List each line of the data that holds the word "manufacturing".

[Stored dataset items]
■ ■ ■ ■ ■ ■ ■

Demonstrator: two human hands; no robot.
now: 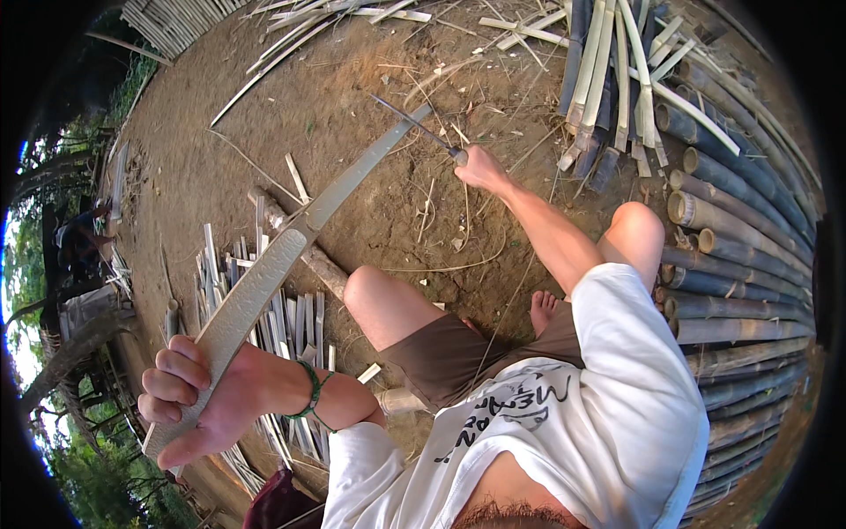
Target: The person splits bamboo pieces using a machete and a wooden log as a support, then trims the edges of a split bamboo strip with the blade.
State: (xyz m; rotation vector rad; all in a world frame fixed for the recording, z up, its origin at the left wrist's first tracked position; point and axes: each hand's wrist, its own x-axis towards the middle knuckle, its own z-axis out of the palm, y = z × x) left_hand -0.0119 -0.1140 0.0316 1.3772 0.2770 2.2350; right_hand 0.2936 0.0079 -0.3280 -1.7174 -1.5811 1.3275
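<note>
A long split bamboo strip (256,280) runs slantwise from lower left to the upper middle, its pale broad side showing and a node partway along. My left hand (189,397) is closed around its near end. Out at arm's length, my right hand (482,169) grips the dark handle of a knife (414,123) with a long, narrow blade. The blade crosses the strip close to its far end; whether it touches or cuts in, I cannot tell. Beneath the strip's middle, a round wooden pole (324,267) lies on the ground near my knee.
Cut bamboo slats (295,322) are heaped at the left beside my leg. Whole bamboo poles (740,304) line the right side, with split strips (621,79) piled at the upper right. More strips (291,44) lie at the far left on the dirt ground (198,145).
</note>
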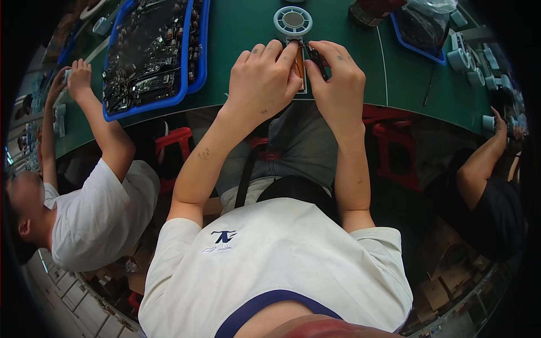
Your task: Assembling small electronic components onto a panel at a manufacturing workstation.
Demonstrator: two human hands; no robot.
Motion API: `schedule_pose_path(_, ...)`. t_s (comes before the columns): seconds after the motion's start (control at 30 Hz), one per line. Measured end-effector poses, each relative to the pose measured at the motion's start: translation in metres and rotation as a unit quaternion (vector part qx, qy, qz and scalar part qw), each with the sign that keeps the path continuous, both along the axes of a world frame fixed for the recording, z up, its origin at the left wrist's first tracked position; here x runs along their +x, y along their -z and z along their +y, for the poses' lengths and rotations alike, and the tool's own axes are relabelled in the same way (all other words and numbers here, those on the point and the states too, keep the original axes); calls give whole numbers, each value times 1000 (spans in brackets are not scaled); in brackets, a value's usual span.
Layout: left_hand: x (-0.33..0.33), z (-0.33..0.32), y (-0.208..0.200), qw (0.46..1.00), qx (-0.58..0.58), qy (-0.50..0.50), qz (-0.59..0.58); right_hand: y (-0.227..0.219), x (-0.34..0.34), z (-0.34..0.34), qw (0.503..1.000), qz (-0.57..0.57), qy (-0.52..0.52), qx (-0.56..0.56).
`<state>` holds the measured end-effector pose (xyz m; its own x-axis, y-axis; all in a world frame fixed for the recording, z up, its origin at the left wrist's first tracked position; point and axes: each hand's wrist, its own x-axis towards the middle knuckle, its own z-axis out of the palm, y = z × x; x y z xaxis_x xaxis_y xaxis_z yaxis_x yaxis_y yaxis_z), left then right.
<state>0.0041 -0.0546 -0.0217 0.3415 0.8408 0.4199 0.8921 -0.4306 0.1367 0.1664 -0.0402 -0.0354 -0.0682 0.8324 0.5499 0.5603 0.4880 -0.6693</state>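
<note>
A round, pale-blue fan housing [293, 21] with a spoked ring and a grey centre lies on the green table in front of me. My left hand [262, 70] is closed at its lower end, with the index fingertip pressed there and the other fingers curled. My right hand [336, 73] pinches a small, dark, narrow part [315, 61] between thumb and fingers, just right of that end. Between the hands shows an orange-brown strip [301, 67] with a pale edge. The left fingers cover much of the join.
Blue-rimmed trays [184, 67] full of small circuit boards stand at left. At right are another blue tray [420, 42] with a plastic bag and several pale-blue housings [462, 59]. A dark reddish jar [369, 11] stands at the back. Co-workers sit on both sides, near red stools [397, 152].
</note>
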Motion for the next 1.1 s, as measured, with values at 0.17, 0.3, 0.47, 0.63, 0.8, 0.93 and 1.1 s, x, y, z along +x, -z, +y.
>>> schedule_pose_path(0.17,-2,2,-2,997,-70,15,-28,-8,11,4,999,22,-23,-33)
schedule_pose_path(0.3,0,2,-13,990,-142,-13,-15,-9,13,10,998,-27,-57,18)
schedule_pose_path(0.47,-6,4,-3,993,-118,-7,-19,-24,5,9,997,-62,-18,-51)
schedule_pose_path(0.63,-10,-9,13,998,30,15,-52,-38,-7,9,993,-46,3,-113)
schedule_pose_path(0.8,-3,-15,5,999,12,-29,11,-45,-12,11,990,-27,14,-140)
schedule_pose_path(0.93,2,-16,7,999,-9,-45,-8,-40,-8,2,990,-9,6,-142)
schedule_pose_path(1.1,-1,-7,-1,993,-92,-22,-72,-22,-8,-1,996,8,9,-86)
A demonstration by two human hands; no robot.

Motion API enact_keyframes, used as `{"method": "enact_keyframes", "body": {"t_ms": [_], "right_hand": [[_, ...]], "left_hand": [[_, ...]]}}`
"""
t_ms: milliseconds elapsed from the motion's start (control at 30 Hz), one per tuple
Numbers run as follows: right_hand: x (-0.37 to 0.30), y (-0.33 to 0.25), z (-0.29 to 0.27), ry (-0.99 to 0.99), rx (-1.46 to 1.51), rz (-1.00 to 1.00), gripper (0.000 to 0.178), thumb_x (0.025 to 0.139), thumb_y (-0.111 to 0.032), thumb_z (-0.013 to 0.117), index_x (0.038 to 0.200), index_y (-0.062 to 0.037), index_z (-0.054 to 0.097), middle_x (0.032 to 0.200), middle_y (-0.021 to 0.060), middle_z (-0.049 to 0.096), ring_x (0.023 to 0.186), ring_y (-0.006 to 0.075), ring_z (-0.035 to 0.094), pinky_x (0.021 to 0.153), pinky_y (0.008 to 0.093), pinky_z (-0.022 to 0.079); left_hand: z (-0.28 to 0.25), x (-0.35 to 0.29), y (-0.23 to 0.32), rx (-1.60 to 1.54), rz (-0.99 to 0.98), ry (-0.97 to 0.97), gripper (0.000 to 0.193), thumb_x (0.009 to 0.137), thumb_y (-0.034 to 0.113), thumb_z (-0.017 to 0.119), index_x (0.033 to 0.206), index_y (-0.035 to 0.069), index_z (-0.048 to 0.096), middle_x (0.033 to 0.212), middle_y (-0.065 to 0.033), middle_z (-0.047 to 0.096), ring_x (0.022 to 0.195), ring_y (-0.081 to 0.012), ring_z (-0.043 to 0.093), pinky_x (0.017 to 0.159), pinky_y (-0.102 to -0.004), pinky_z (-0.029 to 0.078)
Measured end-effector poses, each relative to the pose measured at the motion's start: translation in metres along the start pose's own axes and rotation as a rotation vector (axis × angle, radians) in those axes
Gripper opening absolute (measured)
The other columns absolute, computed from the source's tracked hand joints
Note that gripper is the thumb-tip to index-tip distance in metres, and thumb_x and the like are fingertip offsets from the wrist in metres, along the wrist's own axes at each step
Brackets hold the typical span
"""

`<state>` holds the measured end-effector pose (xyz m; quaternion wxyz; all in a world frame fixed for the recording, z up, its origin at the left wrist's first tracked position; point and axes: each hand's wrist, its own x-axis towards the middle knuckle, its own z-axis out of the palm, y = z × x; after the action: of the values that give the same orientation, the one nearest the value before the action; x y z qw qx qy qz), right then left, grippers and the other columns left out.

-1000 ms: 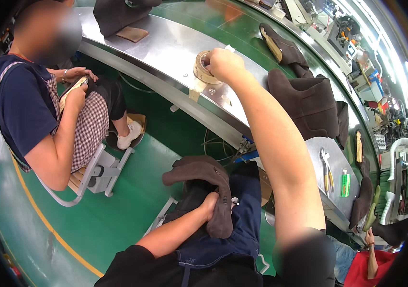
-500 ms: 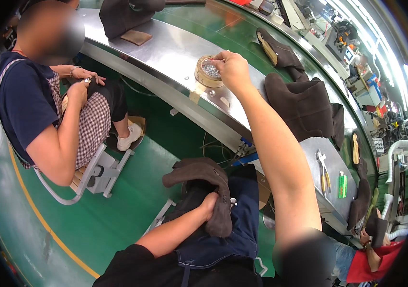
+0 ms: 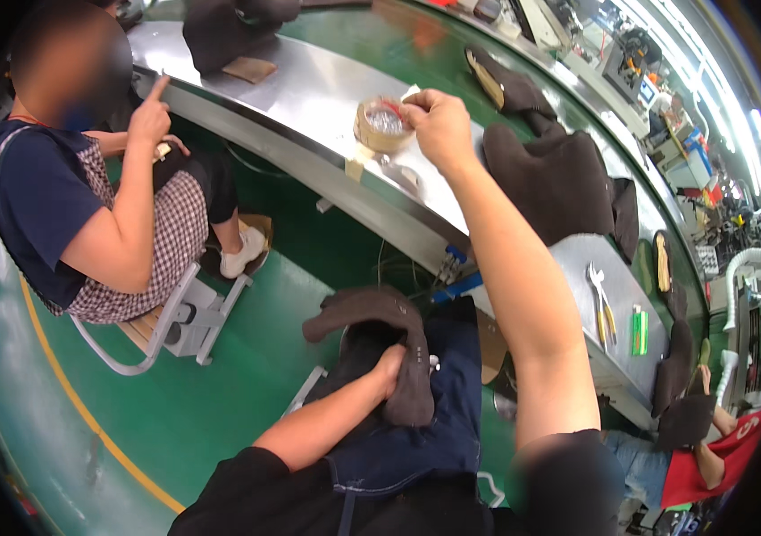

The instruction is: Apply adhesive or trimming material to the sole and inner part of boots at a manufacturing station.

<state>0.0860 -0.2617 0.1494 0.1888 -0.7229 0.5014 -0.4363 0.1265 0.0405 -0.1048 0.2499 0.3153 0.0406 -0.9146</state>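
Across my lap lies a dark brown boot upper [image 3: 413, 380], curved, with a row of small marks along its side. My left hand [image 3: 388, 371] reaches into its opening and grips the wall; the fingertips are hidden inside. Stretched out over the metal table, my right hand [image 3: 441, 129] has thumb and fingers pinched together at the right rim of a round tan container [image 3: 381, 141]. Small shiny metal pieces [image 3: 382, 121] fill that container. Whatever the pinched fingers hold is too small to make out.
More dark brown uppers [image 3: 546, 179] lie right of my arm. Pliers [image 3: 603, 304] and a green box [image 3: 639, 330] rest on the side table [image 3: 577, 259]. A seated co-worker [image 3: 59, 214] is at left; another person in red [image 3: 724, 451] works at far right.
My right hand has drawn slightly back from over the metal pieces to the container's right rim. My left hand keeps its grip. The left co-worker has raised a hand with a finger pointing.
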Motion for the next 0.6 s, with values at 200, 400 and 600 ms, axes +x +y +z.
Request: {"method": "enact_keyframes", "body": {"t_ms": [200, 400, 600], "right_hand": [[-0.135, -0.036, -0.057, -0.135, 0.303, 0.351, 0.017, 0.098, -0.011, 0.069, 0.1, 0.0055, 0.073, 0.079, 0.0038, 0.069, 0.068, 0.0084, 0.062, 0.062, 0.0249, 0.049], [-0.3, -0.022, -0.101, -0.091, 0.438, 0.616, 0.009, 0.1, -0.009, 0.069, 0.098, -0.0003, 0.072, 0.08, 0.0011, 0.071, 0.07, 0.0073, 0.066, 0.063, 0.0221, 0.05], [-0.378, -0.026, -0.093, -0.059, 0.536, 0.57, 0.006, 0.098, -0.005, 0.072, 0.095, 0.0001, 0.07, 0.086, 0.0013, 0.068, 0.074, 0.0076, 0.06, 0.066, 0.024, 0.05]], "left_hand": [[-0.006, 0.001, 0.006, -0.021, 0.031, -0.038, 0.038, 0.106, 0.032, 0.039, 0.099, 0.004, 0.064, 0.087, -0.0149, 0.07, 0.074, -0.0273, 0.068, 0.066, -0.0407, 0.059], [0.008, 0.008, 0.001, 0.1, 0.064, -0.005, 0.05, 0.105, 0.041, 0.034, 0.104, 0.0, 0.063, 0.078, -0.0191, 0.066, 0.061, -0.034, 0.066, 0.056, -0.046, 0.058], [0.041, -0.012, -0.004, 0.261, 0.133, -0.044, 0.03, 0.108, 0.026, 0.04, 0.095, 0.008, 0.061, 0.081, -0.0039, 0.063, 0.068, -0.0183, 0.063, 0.059, -0.0354, 0.054]]}}
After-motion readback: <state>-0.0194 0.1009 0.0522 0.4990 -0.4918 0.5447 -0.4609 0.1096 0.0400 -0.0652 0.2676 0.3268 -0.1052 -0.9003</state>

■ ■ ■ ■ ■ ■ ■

*OUTPUT FOR THIS EXERCISE*:
Your task: Assembling small electronic components onto a panel at a manufacturing workstation.
The instruction is: Apply adhesive or trimming material to the sole and inner part of boots at a manufacturing station.

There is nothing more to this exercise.